Dr. Joel Gator will be the first to sing the praises of conventional medicine: “I love conventional medicine,” he says. “We have the most unbelievable treatments that we never had in the past.” But he’ll also be the first to point you to its limitations, as well as its dangers. After years of practicing, he’s seen firsthand how the narrow perspective and overly aggressive approach of many doctors can harm patients, as well as the ways in which integrative medicine can solve problems conventional medicine can’t. The challenge now, he says, is to remove the divide between the two approaches — easier said than done, but well worth the effort.
*This is a short clip from Dr. Gator’s interview. Click here to watch the whole thing!*
Dr. Gator grew up eating fast food all the time. He would experience stomach issues frequently, especially when he was worried or stressed out, but, he says, “I just thought that was normal.” As he went through college, then med school, then residency, the stress — and the stomach problems — grew worse, but he never considered that changing his diet might make a difference. It wasn’t until he met his wife, who had a more holistic perspective, that he thought about changing his eating habits. The symptoms quickly subsided.
After that. Dr. Gator began to look at his patients through a new lens. One day during his residency, he was faced with a 10-year-old boy with juvenile arthritis. None of the doctors had any idea of the cause, and labeled it simply as idiopathic. But Dr. Gator, noticing that the boy was always snacking on junk food like chips and candy, brought up the possibility that his diet might be connected to the symptoms. “Everybody kind of just laughed it off,” he remembers. But after the child left the hospital, his family sought out Dr. Gator as a pediatrician, and they immediately began working on dietary changes, eliminating wheat and dairy and reducing sugar. The symptoms went away, and the child never came back to the hospital again. “That, to me, was a light bulb moment,” says Dr. Gator.
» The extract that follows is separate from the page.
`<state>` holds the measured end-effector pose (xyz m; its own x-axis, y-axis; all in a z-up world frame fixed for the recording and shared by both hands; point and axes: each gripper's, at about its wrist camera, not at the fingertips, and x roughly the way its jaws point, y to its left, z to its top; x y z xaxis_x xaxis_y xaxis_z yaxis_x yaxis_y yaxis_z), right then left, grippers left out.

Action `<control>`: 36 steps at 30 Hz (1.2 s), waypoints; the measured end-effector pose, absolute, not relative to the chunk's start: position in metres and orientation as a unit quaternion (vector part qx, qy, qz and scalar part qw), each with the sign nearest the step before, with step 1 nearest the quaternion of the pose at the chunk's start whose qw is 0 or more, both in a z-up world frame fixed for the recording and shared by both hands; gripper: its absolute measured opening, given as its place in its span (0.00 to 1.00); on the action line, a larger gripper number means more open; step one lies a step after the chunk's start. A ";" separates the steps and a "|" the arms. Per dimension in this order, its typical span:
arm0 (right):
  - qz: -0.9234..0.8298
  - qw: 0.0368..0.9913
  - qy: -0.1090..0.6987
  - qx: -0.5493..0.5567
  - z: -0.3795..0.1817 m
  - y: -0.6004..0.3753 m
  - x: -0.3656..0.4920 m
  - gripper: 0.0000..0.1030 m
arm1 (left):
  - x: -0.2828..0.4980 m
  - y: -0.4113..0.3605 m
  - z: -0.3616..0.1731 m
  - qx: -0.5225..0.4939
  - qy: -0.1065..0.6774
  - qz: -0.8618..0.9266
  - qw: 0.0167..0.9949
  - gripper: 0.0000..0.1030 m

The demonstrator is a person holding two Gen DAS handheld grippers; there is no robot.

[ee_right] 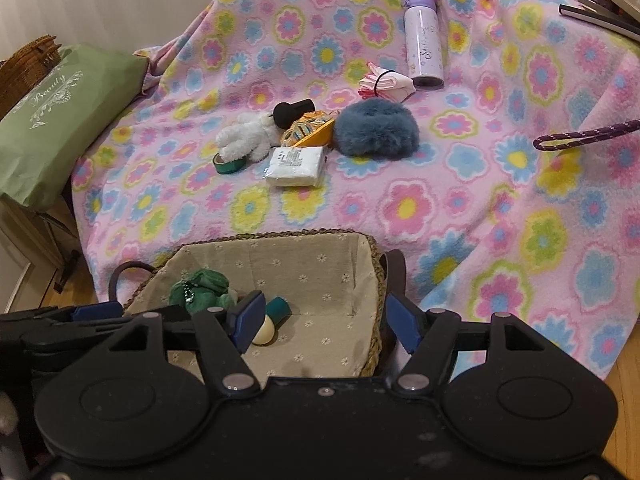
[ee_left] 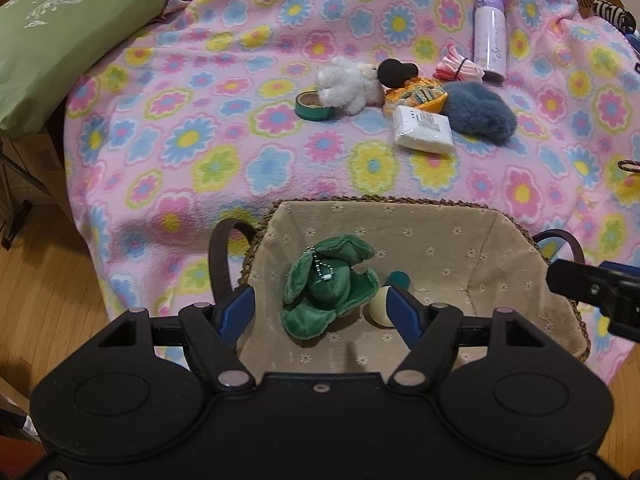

This incident led Dr. Gator to see the fact that, on a larger scale, conventional medicine puts the focus on treating disease, whereas more integrative and holistic approaches put the focus on preventing it. With training in functional and homeopathic medicine as well as conventional medicine, he sees the value in pulling from a number of different philosophies in order to best treat each individual patient. “My ethos and what I really believe in is that there shouldn’t be Eastern medicine, Western medicine, functional medicine, homeopathy,” he says. “It should just be medicine.”
Again and again, he’s seen the ways in which conventional medicine ignores the patient as a whole and jumps right to treating the symptoms. For instance, when a baby was having severe acid reflux at two months old, the doctors in his practice were quick to dole out prescriptions and order tests, and were about to order a scope (which would go down into the infant’s stomach). Only Dr. Gator considered asking about the baby’s diet, and learned that the parents had recently switched from breast milk to a formula with a lot of dairy; by switching to a different formula, the problem went away and they never needed to put a scope down into the infant’s stomach. “It was just as simple as thinking about things more holistically and thinking about the root cause,” says Dr. Gator.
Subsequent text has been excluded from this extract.